Statalist The Stata Listserver


[Date Prev][Date Next][Thread Prev][Thread Next][Date index][Thread index]

RE: st: RE: mim: reg command


From   "Maarten Buis" <M.Buis@fsw.vu.nl>
To   <statalist@hsphsun2.harvard.edu>
Subject   RE: st: RE: mim: reg command
Date   Fri, 27 Apr 2007 12:55:12 +0200

--- Richard Williams wrote:
> > > I notice that when you use the mim command (available from SSC) you
> > > don't get an R^2 statistic, e.g.
><snip>
> > > Would it be legit to average the R^2 from the separate imputations,
> > > or to otherwise compute it

At 11:37 AM 4/26/2007, Maarten Buis wrote:
> >Donald Rubin answered this question on the impute list. See:
> >http://www.mail-archive.com/impute@lists.utsouthwestern.edu/msg00102.html


--- Richard Williams wrote:
> Thanks.  I am not sure I understand his answer, but thanks.  I just
> wish everyone would get in the habit of presenting Stata code when
> answering so I wouldn't have to figure these things out for myself.  :)

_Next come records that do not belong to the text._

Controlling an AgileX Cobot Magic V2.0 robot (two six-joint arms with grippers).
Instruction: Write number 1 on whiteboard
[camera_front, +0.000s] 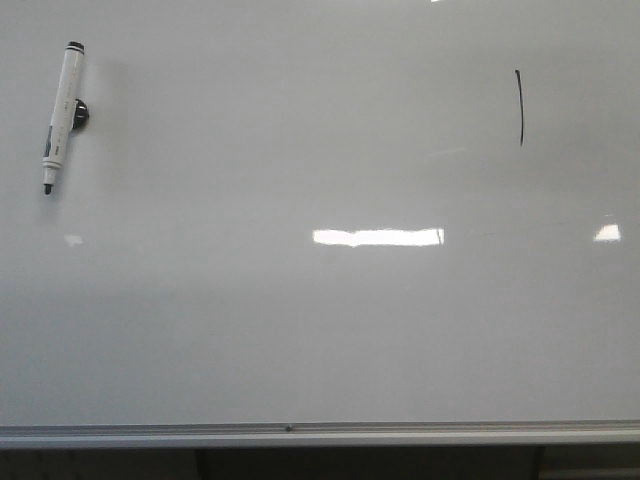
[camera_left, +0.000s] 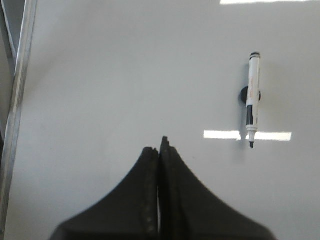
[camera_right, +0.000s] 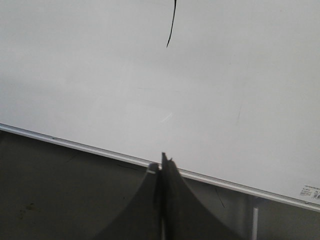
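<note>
While neither arm shows in the front view, the whiteboard (camera_front: 320, 330) fills nearly all of it: glossy white, streaked w/ light reflections, grey metal rail along its lower edge. Left gripper (camera_left: 160, 146) hangs over bare board, black tapered fingers pressed together, jaws closed on nothing. Right gripper (camera_right: 161, 162) sits over the board's rail edge, jaws likewise closed & empty. White marker pen (camera_front: 61, 115), black cap & tip, lies upper left against a small black round holder (camera_front: 80, 113). The number 1 (camera_front: 519, 106), a thin, slightly curved black stroke, is upper right, well apart from the pen.
</note>
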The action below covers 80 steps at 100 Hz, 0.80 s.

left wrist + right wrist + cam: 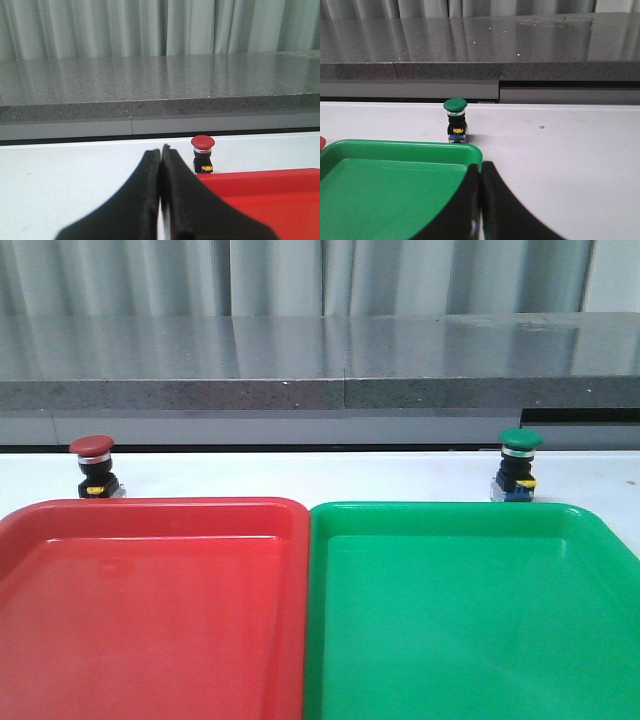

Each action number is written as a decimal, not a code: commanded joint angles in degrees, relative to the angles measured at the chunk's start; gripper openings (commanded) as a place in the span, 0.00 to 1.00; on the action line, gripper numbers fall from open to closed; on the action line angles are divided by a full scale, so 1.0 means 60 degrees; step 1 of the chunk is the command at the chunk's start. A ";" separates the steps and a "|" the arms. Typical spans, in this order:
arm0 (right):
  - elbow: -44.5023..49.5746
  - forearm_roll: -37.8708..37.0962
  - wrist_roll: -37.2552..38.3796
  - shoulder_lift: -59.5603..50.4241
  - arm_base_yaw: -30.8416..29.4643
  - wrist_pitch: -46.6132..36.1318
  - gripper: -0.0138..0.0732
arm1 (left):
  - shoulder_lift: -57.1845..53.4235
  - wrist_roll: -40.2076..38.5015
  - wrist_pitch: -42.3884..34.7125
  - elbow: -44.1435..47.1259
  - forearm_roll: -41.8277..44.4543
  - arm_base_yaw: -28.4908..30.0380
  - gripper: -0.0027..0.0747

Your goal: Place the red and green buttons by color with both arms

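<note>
2 buttons stand on the white bench [300, 475], and both claws are pressed together.

The red button [93, 467] stands upright on the bench at about 10 o'clock in the front view, just past the far edge of the red tray [150, 610]. The green button [519, 465] stands upright at about 2 o'clock, just past the far edge of the green tray [470, 620]. The 2 trays sit side by side, edges touching. The left claw [161, 155] has its fingers pressed together, pinching nothing. The right claw [481, 170] is also pressed together with nothing in it. Each claw is well apart from its button.
</note>
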 commanded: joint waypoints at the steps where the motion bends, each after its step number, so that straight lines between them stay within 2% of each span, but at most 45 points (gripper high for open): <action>1: -0.0145 0.0013 -0.0022 -0.0201 -0.0065 -0.0789 0.08 | -0.0278 -0.0070 -0.0815 0.0415 -0.0009 0.0034 0.01; 41: -0.0145 0.0013 -0.0022 -0.0201 -0.0065 -0.0789 0.08 | -0.0278 -0.0070 -0.0906 0.0355 -0.0009 0.0034 0.01; 48: -0.0145 0.0013 -0.0022 -0.0201 -0.0065 -0.0789 0.08 | -0.0278 -0.0070 -0.0846 0.0240 -0.0383 0.0034 0.01; 56: -0.0145 0.0013 -0.0022 -0.0201 -0.0065 -0.0789 0.08 | -0.0153 -0.0070 -0.0684 -0.0093 -0.1016 0.0034 0.01; 80: -0.0145 0.0013 -0.0022 -0.0201 -0.0065 -0.0789 0.08 | 0.1053 -0.0070 0.0680 -0.1934 -0.1016 0.0034 0.01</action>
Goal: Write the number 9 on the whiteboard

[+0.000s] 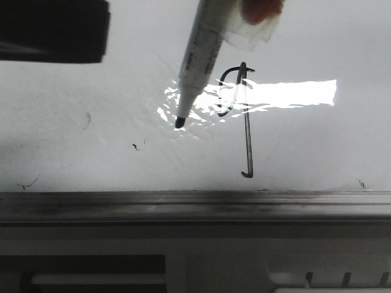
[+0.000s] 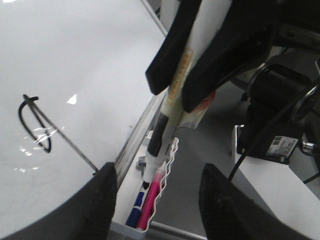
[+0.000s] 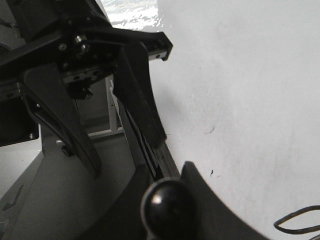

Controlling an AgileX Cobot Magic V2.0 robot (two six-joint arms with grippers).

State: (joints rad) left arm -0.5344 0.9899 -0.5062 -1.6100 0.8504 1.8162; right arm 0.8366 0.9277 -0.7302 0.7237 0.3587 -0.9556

No Stata code in an answer? How inconsiderate of him! 

I read his answer as follows:
Compute the mean of the log(R-square s) and transform that mean back
to the original metric, since the sampling distribution of log(R-square)
is closer to normality than the sampling distribution of R-square itself.
So in Stata code:

*------------- begin example ---------------
set more off
sysuse auto, clear
recode rep78 1/2=3
tempfile temp
ice rep78 price foreign mpg weight using `temp', m(5)
use `temp', clear

mim: reg price foreign rep78

sum _mj, meanonly
local m = r(max)

local lr2 = 0
local r2 = 0
forvalues j = 1/`m' {
	qui reg price foreign rep78 if _mj==`j'
	local lr2 = `lr2' + ln(`e(r2)')
	local r2 = `r2' + `e(r2)'
}

di "r square is according to Rubin " exp(`lr2'/`m')
di "r square is " `r2'/`m'
*--------------- end example ---------------------
(For more on how to use examples I sent to the Statalist, see:
http://home.fsw.vu.nl/m.buis/stata/exampleFAQ.html )

The "LRT version of Meng&Rubin" refers to (Meng and Rubin 1992)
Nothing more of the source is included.